Xenophobia was precisely one of the reasons that led Fátima Camacho to return to her country.
“When we arrived, although we didn’t have many resources, there was no xenophobia. People were open and kind. But in the last year I spent in Peru, I noticed a lot of difference”, he reports.
“When they realized you were Venezuelan, they stopped treating you well. Banks impose a thousand obstacles on a Venezuelan to open an account. Everything is more complicated if you are Venezuelan.”
Camacho says that at first he didn’t bother much and tried to ignore it, until he realized that his three-year-old son was starting to be affected.
“There were cases of xenophobia at school. Our Venezuelan friends who had children told us about things that happened to their children, despite being born in Peru”, says Camacho.
“But since the parents of these children were Venezuelans, they were treated differently. And no parent wants their child to be excluded.”
In May, the Venezuelan government announced that it had repatriated 264 Venezuelans who were in Peru, through the government’s “Plan back to the homeland” program, which took effect in 2018 to facilitate the return of emigrants.
According to the government, since the program was created in 2018, around 30,000 Venezuelans from 20 countries have returned to the country.
Since November 2021, it is also possible to see a change in the migratory flow in Argentina. According to data compiled by the Argentine newspaper El Clarín, around 1,000 Venezuelans have left Argentina every month since then — and most of them return to their country of origin.
Like many of those who returned, Camacho wants to start life over in Venezuela with her own business: she sells elastic and ergonomic baby slings that she makes on the internet.
“It is a product that is not very popular in Venezuela, but it is very practical.
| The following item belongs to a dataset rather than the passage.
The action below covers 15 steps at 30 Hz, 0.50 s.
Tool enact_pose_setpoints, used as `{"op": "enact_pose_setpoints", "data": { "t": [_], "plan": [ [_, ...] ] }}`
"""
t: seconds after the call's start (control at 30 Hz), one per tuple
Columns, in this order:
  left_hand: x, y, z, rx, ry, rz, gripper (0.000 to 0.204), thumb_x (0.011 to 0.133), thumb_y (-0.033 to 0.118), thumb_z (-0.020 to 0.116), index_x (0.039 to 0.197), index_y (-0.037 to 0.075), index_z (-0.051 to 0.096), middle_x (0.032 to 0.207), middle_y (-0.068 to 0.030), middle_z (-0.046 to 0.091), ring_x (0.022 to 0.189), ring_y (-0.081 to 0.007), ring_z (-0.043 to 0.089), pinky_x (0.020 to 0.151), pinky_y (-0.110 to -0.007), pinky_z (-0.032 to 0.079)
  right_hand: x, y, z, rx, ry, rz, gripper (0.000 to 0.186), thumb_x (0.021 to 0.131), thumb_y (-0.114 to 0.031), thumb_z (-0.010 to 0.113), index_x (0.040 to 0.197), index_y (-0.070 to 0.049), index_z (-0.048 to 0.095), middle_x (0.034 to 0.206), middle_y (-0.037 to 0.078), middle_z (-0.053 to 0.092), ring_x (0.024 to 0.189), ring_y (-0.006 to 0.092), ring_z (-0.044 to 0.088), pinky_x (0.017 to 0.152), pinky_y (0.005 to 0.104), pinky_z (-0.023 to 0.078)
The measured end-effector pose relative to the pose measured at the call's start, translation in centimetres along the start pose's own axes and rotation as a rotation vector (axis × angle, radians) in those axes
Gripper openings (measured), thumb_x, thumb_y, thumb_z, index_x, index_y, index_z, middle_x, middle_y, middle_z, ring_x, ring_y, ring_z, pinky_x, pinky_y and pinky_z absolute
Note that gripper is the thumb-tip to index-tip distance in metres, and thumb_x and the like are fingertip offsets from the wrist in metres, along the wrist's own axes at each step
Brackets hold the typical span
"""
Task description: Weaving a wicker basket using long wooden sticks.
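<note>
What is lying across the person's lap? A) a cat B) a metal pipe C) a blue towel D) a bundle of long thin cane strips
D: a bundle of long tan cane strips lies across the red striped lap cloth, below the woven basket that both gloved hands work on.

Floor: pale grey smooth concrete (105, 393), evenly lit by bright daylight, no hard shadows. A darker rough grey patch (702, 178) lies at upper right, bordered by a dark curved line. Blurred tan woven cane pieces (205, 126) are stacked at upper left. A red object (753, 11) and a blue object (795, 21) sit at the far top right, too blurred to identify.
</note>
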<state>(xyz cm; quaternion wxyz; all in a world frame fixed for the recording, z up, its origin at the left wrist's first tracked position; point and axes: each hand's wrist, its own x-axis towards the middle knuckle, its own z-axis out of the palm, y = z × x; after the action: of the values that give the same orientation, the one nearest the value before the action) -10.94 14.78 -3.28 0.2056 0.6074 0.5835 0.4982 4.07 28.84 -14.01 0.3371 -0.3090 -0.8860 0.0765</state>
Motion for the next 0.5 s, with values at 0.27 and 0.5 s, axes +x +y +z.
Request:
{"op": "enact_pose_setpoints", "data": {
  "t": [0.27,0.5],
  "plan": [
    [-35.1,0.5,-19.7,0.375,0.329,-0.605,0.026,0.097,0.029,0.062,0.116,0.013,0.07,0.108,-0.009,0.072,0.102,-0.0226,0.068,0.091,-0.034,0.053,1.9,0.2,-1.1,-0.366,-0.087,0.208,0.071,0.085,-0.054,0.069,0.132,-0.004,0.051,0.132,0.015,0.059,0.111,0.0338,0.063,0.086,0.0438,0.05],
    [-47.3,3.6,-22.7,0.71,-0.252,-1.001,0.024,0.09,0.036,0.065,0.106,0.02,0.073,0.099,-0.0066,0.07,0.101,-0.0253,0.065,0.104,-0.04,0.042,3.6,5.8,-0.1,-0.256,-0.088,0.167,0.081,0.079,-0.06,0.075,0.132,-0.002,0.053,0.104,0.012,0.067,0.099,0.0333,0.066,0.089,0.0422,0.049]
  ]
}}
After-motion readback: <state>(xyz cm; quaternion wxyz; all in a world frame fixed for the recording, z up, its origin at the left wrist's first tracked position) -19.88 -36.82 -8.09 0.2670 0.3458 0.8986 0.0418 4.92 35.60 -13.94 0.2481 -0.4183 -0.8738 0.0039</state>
Sales are slow, but I’m just getting started”, he reveals.
“I’ve already sold some. I’ve received a lot of affection, and people like it. But the Venezuelan is now more cautious when it comes to investing in something.”
Many of those who returned also opened small restaurants or bought cars to work as taxi drivers. Others simply returned to the work they did before leaving abroad.
Everyone dreams that the country can go back to “the way it was before”. But most are aware that radical change will not happen overnight.
According to estimates, the economy would have to grow 10% a year for nearly two decades to regain the size it was in 1997, the year before former President Hugo Chávez came to power.
Luis Vicente León emphasizes that Venezuela today is not a single country, but several.
“There are segments of the population whose revenues have become dollarized and, for them, the situation has improved. But for others, whose revenues are not in dollars, the situation is worse, because their costs have become dollarized”, he explains.
Despite the economic limitations that persist in Venezuela, Fátima maintains a positive attitude and asks her compatriots who intend to return to the country to come with the purpose of moving forward and working.
She considers that those who have returned now have a duty to “undertake and motivate” their compatriots to make the country grow.